**BRIEF**
Using the entries below, copy out all lines where "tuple" is found.

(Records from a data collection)
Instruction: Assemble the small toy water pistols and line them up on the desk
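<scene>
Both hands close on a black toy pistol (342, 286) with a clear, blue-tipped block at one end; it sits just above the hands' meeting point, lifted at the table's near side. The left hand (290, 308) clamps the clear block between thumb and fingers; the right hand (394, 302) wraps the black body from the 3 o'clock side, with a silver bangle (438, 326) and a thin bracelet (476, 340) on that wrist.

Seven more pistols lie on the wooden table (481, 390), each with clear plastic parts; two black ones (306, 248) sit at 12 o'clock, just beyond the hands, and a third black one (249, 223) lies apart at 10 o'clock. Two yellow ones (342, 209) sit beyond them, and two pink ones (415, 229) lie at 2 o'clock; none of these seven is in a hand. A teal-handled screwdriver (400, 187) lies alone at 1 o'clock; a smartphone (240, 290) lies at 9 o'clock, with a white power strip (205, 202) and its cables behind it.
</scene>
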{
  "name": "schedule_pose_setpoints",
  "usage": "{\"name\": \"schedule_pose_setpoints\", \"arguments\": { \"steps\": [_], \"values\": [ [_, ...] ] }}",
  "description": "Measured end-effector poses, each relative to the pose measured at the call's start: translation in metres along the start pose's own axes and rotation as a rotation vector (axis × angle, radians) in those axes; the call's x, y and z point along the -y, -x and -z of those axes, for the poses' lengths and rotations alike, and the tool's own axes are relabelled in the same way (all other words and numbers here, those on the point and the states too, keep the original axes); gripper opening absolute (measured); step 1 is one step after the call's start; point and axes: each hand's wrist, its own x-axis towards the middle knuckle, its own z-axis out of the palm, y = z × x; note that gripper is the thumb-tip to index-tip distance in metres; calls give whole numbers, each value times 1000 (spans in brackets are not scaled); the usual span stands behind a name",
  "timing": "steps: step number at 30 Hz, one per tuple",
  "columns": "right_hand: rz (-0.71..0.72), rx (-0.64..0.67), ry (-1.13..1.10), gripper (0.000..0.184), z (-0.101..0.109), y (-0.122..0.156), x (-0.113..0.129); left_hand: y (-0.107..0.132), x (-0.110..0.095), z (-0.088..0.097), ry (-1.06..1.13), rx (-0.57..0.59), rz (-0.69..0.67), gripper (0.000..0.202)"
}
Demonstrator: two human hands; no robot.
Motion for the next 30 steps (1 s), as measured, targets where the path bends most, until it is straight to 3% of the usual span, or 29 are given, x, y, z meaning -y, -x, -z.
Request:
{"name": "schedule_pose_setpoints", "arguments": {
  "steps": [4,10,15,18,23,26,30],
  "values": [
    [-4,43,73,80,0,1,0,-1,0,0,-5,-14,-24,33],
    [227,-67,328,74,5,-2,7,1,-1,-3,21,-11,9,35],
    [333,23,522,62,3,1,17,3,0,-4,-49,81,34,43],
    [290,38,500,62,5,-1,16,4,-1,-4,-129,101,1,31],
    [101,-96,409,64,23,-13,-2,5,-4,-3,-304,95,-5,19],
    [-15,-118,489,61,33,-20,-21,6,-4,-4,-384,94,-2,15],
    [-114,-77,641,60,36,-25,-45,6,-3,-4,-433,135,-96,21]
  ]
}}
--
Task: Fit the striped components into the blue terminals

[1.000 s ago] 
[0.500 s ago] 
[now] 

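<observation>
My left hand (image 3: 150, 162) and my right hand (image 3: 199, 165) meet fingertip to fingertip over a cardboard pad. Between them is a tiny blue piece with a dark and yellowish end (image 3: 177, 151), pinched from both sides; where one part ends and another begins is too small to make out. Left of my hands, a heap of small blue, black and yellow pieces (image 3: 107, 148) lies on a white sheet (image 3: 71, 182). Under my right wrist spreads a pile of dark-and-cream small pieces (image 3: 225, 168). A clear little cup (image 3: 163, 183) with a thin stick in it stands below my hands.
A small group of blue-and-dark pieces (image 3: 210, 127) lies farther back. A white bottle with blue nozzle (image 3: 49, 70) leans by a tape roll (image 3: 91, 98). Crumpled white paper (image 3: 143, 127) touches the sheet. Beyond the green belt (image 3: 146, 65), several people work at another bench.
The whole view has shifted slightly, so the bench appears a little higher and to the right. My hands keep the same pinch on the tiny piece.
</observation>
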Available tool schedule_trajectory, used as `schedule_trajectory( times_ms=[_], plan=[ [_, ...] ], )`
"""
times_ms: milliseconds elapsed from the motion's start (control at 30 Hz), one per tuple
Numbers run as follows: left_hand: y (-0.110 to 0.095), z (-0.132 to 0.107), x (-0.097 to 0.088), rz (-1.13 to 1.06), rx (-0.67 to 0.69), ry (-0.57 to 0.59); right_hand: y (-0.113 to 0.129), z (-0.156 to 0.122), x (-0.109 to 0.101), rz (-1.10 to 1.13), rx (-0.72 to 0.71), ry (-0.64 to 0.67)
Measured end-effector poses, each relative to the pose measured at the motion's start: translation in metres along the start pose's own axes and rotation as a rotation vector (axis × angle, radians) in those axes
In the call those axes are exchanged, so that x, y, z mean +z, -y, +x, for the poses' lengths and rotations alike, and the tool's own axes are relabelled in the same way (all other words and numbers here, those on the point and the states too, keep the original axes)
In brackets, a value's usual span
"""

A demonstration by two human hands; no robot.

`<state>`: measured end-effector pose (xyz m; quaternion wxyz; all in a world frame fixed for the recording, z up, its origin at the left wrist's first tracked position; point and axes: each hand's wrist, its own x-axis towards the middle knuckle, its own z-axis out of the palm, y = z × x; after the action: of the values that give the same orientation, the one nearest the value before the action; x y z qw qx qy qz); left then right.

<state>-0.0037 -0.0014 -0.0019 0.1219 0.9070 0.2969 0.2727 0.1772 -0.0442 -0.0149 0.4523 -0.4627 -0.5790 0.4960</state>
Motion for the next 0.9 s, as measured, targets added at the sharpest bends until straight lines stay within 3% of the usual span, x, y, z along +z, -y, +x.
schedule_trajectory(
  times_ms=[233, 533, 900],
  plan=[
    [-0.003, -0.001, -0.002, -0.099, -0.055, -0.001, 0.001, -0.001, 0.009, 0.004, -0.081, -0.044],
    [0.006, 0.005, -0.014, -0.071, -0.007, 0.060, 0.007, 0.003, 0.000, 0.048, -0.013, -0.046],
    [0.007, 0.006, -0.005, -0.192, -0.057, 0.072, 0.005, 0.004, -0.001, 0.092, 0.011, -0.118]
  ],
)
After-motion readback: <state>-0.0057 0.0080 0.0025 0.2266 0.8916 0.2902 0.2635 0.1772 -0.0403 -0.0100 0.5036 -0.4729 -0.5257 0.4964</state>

**RESPONSE FOR THIS EXERCISE**
  "timing": "steps: step number at 30 Hz, one per tuple",
times_ms: milliseconds elapsed from the motion's start (control at 30 Hz), one per tuple

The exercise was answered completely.